While previous delays that pushed the A380 more than two years behind schedule were blamed on internal failings, the latest slippage in the plane's timetable is likely to focus attention on relations between Airbus and industry suppliers.

Airbus has said it may seek compensation from Rolls-Royce for disruption from the A380 blowout, which includes the cost of supporting airline customers amid a shortage of spare engines. Unlike Qantas, however, it has not launched any legal action.

Just over half of the 41 A380s delivered so far have Rolls-Royce engines, operating on routes flown by Qantas, Singapore Airlines and Lufthansa .

The rest use engines supplied by a joint venture between General Electric and Pratt & Whitney .

Enders told staff A380 deliveries would continue to be hampered in 2011 by the Qantas scare but did not give a figure.

Airbus has also had to scale back its ambitions because of a scandal affecting the supply of seats from Japanese manufacturer Koito Industries <6747.T>, which admitted earlier this year it had falsified safety results, leading to delivery delays as it sought to renew safety certification.

Airbus said at mid-year it hoped to go above its target by producing 22 A380s in 2010. The outcome of 19 reflects both the Rolls engine checks and seat delivery delays, a spokesman said.

Singapore Airlines depends on Koito seats for its business-class section in the A380 and also uses Rolls-Royce Trent 900 engines to power the double-decker airliner.

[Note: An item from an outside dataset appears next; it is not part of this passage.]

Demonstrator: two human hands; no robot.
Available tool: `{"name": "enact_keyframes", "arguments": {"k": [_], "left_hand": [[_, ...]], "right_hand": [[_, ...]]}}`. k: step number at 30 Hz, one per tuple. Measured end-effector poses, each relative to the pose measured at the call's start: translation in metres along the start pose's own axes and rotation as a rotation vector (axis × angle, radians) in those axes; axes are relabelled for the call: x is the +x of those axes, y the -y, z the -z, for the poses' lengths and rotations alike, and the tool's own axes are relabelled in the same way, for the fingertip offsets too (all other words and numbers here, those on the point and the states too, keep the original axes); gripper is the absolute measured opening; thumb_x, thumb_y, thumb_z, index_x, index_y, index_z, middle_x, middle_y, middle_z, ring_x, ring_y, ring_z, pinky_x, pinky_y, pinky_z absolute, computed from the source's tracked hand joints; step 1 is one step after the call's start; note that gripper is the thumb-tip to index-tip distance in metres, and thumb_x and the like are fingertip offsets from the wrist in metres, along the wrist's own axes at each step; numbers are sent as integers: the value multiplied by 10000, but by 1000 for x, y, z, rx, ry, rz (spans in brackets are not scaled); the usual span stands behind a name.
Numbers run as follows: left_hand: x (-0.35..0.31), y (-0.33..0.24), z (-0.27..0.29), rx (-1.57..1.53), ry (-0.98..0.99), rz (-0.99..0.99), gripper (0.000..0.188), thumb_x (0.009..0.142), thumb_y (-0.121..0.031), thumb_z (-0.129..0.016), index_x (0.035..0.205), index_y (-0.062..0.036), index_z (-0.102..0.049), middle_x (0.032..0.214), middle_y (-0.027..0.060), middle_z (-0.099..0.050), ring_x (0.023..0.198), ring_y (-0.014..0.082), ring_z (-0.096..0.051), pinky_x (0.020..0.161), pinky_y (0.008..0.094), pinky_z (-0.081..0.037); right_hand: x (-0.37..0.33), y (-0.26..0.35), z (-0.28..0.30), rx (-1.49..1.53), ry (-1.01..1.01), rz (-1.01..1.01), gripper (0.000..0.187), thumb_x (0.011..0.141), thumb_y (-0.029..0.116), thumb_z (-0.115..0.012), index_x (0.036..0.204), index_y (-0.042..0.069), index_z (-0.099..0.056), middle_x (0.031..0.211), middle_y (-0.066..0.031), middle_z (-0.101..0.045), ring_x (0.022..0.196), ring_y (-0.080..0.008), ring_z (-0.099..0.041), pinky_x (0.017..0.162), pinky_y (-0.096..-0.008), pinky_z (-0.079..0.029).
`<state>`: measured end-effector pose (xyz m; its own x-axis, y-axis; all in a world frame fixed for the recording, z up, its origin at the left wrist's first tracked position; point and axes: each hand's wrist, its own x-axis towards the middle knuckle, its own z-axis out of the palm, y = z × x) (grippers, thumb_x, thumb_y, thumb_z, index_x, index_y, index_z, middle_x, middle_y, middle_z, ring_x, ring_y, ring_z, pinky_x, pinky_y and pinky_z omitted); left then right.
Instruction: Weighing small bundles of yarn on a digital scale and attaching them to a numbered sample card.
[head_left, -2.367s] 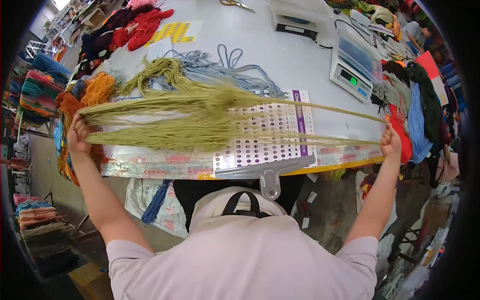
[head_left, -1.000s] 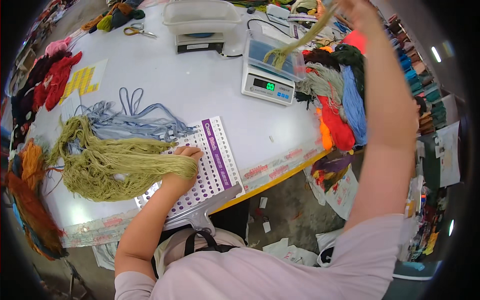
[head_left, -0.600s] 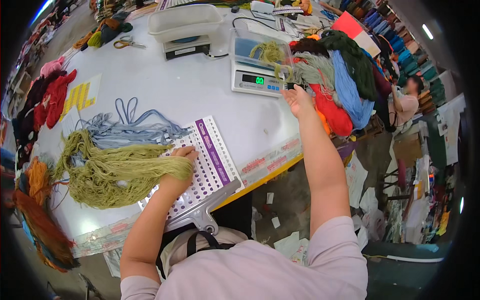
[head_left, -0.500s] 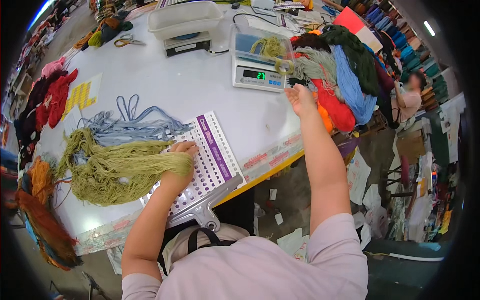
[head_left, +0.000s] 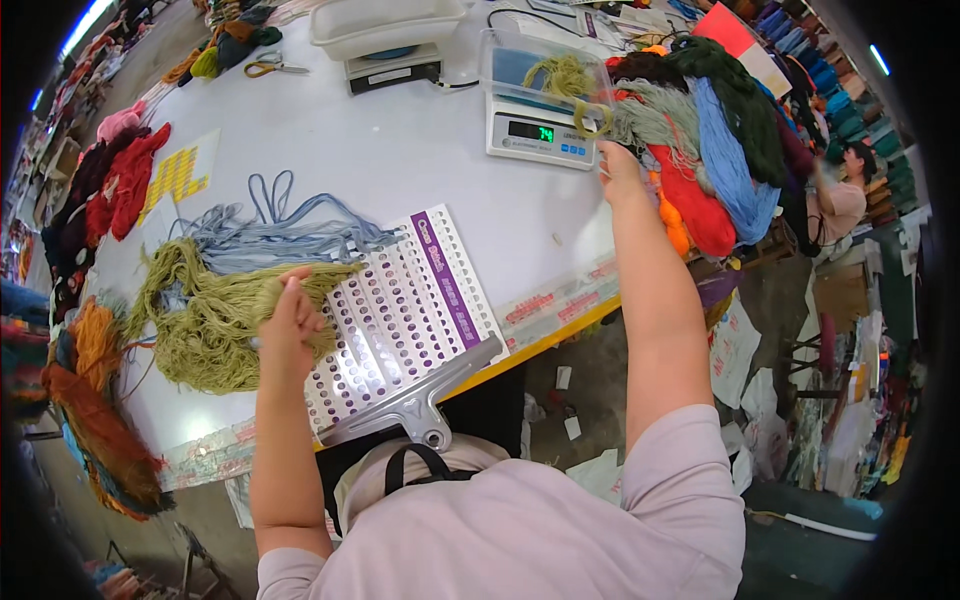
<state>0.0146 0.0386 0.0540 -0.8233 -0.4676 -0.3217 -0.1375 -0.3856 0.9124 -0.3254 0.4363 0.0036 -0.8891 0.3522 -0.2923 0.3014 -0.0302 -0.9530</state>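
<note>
White table [head_left: 380, 140]: green yarn [head_left: 205, 345] lies against the perforated card [head_left: 445, 280]; a smaller green bundle [head_left: 562, 75] sits in the scale's [head_left: 505, 140] clear tray. Your left hand [head_left: 290, 325], curled, is at the yarn; your right hand [head_left: 622, 172], partly bent, is near the tray's hanging loop. Cannot tell whether either pinches strands.

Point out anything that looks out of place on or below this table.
The small olive-green hank in the clear plastic tub isn't fully contained: a loop dangles outside over the rim. Small white scraps also lie loose on the floor.
</note>
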Motion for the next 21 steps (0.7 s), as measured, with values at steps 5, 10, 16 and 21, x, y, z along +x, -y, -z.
{"name": "enact_keyframes", "arguments": {"k": [5,10,16,21], "left_hand": [[-2,-15,46,-294,-46,-10,172,947,-166,-512,1051,-33,-544,626,-54,-314,507,45,-280,518,205,-304],[-3,-22,71,-653,-35,57,128,923,-85,-513,1011,2,-482,741,-5,-416,594,78,-370,566,253,-355],[-15,-19,63,-801,81,118,173,914,-52,-511,1067,18,-474,892,63,-476,716,121,-436,608,257,-394],[-21,-10,56,-681,248,98,192,954,-174,-477,1065,-31,-541,922,47,-548,770,130,-512,670,250,-444]], "right_hand": [[6,5,-7,5,-9,7,372,698,232,-707,1049,155,-612,937,10,-566,799,-141,-462,682,-353,-345],[2,9,-19,78,-13,125,367,685,167,-768,1012,74,-630,891,-27,-613,767,-145,-520,641,-286,-380],[28,-8,-22,49,-15,137,364,722,299,-735,1052,159,-672,1075,-7,-607,974,-177,-474,774,-387,-326],[17,-8,-23,-444,-280,751,171,782,184,-647,861,32,-644,767,-74,-635,730,-174,-575,679,-333,-444]]}}
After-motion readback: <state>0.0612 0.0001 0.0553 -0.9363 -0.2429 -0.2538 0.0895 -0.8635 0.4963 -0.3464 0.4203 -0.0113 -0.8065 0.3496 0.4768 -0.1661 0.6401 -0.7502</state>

Engines and seats are among the items which airlines buy directly from their respective manufacturers, but the supply of buyer-furnished equipment can affect production schedules.

EADS unit Airbus still aims to deliver a total of more than 500 aircraft in 2010, up from last year's record 498 deliveries, and secure orders before cancellations of up to 500 aircraft.

By end-November it had delivered 461 aircraft and sold 440.

Airbus is the world's largest planemaker ahead of Boeing based on deliveries to airlines, but is lagging well behind its U.S. rival in the race for new orders this year.